**Work instruction**
Restate the material verbatim, every line included.

**Supplied information**
· · · ·

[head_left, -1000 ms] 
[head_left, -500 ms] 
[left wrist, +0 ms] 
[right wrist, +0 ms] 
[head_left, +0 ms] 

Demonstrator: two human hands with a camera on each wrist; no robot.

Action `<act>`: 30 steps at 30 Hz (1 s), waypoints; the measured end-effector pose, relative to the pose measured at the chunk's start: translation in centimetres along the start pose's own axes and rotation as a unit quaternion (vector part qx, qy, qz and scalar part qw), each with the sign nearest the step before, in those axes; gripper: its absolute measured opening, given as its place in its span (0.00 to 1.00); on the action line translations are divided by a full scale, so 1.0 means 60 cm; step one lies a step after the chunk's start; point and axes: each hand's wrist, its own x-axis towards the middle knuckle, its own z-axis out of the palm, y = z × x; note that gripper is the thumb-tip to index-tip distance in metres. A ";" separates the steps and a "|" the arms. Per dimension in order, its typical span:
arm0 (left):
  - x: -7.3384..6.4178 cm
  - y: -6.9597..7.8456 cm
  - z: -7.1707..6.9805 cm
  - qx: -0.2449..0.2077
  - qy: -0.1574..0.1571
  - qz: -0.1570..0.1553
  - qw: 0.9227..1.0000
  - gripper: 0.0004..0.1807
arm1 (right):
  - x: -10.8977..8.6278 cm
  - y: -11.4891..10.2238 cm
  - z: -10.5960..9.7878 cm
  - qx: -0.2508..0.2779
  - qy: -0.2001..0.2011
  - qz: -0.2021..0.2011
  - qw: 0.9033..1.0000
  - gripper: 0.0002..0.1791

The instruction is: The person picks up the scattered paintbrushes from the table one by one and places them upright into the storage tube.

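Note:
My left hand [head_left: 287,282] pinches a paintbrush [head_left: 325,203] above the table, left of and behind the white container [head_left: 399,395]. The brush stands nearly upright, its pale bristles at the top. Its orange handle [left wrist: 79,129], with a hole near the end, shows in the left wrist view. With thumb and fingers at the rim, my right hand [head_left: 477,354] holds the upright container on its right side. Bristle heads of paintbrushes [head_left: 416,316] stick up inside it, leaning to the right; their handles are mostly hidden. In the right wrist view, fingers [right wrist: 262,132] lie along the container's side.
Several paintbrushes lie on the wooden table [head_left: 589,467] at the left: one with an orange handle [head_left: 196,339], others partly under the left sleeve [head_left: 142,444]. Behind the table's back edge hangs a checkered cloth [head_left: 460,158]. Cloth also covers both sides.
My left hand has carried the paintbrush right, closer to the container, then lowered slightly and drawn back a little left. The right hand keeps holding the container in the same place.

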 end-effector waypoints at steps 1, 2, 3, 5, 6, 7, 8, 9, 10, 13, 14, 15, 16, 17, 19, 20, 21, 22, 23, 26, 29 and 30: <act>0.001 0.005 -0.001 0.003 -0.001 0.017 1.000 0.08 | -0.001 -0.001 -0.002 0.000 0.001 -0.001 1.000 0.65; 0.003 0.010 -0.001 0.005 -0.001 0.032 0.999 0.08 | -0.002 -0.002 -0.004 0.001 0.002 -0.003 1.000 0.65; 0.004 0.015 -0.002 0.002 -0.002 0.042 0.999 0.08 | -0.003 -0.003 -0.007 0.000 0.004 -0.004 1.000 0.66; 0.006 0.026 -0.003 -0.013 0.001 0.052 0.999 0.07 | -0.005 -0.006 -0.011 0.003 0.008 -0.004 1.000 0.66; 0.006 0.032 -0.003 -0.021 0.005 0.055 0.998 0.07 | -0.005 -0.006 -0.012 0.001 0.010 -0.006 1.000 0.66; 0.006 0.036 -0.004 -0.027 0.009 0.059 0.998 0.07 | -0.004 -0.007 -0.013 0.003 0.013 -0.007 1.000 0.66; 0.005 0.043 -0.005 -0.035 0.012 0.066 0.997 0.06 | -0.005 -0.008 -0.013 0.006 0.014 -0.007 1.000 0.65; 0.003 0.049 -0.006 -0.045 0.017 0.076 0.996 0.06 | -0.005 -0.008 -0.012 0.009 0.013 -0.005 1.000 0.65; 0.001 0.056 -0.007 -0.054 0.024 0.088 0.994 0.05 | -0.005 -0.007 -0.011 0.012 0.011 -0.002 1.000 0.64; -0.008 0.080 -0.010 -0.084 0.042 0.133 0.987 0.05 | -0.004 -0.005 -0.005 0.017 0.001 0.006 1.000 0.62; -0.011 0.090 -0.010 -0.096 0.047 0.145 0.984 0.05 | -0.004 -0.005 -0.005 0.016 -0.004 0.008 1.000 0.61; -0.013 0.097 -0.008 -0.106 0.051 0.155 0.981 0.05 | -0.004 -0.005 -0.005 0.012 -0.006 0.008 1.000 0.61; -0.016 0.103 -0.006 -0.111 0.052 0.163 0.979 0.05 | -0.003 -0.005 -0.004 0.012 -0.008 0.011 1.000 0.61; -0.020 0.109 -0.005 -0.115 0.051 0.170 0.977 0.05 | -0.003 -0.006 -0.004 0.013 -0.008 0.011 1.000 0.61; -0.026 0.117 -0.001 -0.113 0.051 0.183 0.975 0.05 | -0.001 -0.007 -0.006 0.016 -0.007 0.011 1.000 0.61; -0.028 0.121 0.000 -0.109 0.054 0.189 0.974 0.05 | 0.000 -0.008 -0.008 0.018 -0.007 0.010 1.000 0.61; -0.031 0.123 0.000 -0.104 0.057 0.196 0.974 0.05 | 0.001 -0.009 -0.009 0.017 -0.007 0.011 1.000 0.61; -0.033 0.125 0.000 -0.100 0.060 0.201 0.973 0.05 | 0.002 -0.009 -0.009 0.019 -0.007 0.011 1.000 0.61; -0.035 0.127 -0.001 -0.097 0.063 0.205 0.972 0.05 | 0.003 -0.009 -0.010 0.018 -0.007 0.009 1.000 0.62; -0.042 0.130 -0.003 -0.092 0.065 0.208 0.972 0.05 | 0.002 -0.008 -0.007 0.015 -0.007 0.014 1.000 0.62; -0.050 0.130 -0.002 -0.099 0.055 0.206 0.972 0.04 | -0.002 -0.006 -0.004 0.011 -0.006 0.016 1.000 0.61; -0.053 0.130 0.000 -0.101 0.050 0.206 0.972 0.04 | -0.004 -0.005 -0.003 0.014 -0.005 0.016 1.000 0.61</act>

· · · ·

**Reply to the exercise**
[head_left, -1000 ms] 
[head_left, -500 ms] 
[left wrist, +0 ms] 
[right wrist, +0 ms] 
[head_left, +0 ms] 

Demonstrator: two human hands with a camera on each wrist; no robot.

Action `<act>`: 30 steps at 30 Hz (1 s), waypoints; the measured end-effector pose, relative to the pose measured at the chunk's start: translation in centimetres along the start pose's own axes and rotation as a unit quaternion (vector part qx, qy, qz and scalar part qw), each with the sign nearest the step before, in those axes; gripper: its absolute measured opening, given as its place in its span (0.00 to 1.00); on the action line translations are divided by a full scale, so 1.0 means 60 cm; step one lies a step after the chunk's start; point and axes: each hand's wrist, its own x-axis towards the middle knuckle, its own z-axis out of the palm, y = z × x; note that gripper is the thumb-tip to index-tip distance in metres. A ";" separates the steps and a "|" the arms. Per dimension in order, its typical span:
arm0 (left):
  - x: -7.3384..6.4178 cm
  - y: -6.9597..7.8456 cm
  - z: -7.1707..6.9805 cm
  - qx: -0.2449..0.2077
  - qy: -0.1574..0.1571
  - qz: -0.1570..0.1553
  - qw: 0.9227..1.0000
  - gripper: 0.0004..0.1807
arm1 (right):
  - x: -10.8977..8.6278 cm
  - y: -11.4891..10.2238 cm
  - z: -10.5960..9.7878 cm
  - qx: -0.2508..0.2779
  - qy: -0.2001..0.2011
  - qz: -0.2021..0.2011
  - qw: 0.9033..1.0000
  - gripper: 0.0002..0.1791

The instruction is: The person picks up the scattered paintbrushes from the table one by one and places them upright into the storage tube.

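Note:
My left hand [head_left: 287,282] pinches a paintbrush [head_left: 325,203] above the table, left of and behind the white container [head_left: 399,395]. The brush stands nearly upright, its pale bristles at the top. Its orange handle [left wrist: 79,129], with a hole near the end, shows in the left wrist view. With thumb and fingers at the rim, my right hand [head_left: 477,354] holds the upright container on its right side. Bristle heads of paintbrushes [head_left: 416,316] stick up inside it, leaning to the right; their handles are mostly hidden. In the right wrist view, fingers [right wrist: 262,132] lie along the container's side.
Several paintbrushes lie on the wooden table [head_left: 589,467] at the left: one with an orange handle [head_left: 196,339], others partly under the left sleeve [head_left: 142,444]. Behind the table's back edge hangs a checkered cloth [head_left: 460,158]. Cloth also covers both sides.
My left hand has carried the paintbrush right, closer to the container, then lowered slightly and drawn back a little left. The right hand keeps holding the container in the same place.
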
 end-effector waypoints at steps 1, 2, 3, 5, 6, 7, 8, 9, 10, 13, 14, 15, 16, 17, 19, 20, 21, 22, 23, 26, 29 and 30: <act>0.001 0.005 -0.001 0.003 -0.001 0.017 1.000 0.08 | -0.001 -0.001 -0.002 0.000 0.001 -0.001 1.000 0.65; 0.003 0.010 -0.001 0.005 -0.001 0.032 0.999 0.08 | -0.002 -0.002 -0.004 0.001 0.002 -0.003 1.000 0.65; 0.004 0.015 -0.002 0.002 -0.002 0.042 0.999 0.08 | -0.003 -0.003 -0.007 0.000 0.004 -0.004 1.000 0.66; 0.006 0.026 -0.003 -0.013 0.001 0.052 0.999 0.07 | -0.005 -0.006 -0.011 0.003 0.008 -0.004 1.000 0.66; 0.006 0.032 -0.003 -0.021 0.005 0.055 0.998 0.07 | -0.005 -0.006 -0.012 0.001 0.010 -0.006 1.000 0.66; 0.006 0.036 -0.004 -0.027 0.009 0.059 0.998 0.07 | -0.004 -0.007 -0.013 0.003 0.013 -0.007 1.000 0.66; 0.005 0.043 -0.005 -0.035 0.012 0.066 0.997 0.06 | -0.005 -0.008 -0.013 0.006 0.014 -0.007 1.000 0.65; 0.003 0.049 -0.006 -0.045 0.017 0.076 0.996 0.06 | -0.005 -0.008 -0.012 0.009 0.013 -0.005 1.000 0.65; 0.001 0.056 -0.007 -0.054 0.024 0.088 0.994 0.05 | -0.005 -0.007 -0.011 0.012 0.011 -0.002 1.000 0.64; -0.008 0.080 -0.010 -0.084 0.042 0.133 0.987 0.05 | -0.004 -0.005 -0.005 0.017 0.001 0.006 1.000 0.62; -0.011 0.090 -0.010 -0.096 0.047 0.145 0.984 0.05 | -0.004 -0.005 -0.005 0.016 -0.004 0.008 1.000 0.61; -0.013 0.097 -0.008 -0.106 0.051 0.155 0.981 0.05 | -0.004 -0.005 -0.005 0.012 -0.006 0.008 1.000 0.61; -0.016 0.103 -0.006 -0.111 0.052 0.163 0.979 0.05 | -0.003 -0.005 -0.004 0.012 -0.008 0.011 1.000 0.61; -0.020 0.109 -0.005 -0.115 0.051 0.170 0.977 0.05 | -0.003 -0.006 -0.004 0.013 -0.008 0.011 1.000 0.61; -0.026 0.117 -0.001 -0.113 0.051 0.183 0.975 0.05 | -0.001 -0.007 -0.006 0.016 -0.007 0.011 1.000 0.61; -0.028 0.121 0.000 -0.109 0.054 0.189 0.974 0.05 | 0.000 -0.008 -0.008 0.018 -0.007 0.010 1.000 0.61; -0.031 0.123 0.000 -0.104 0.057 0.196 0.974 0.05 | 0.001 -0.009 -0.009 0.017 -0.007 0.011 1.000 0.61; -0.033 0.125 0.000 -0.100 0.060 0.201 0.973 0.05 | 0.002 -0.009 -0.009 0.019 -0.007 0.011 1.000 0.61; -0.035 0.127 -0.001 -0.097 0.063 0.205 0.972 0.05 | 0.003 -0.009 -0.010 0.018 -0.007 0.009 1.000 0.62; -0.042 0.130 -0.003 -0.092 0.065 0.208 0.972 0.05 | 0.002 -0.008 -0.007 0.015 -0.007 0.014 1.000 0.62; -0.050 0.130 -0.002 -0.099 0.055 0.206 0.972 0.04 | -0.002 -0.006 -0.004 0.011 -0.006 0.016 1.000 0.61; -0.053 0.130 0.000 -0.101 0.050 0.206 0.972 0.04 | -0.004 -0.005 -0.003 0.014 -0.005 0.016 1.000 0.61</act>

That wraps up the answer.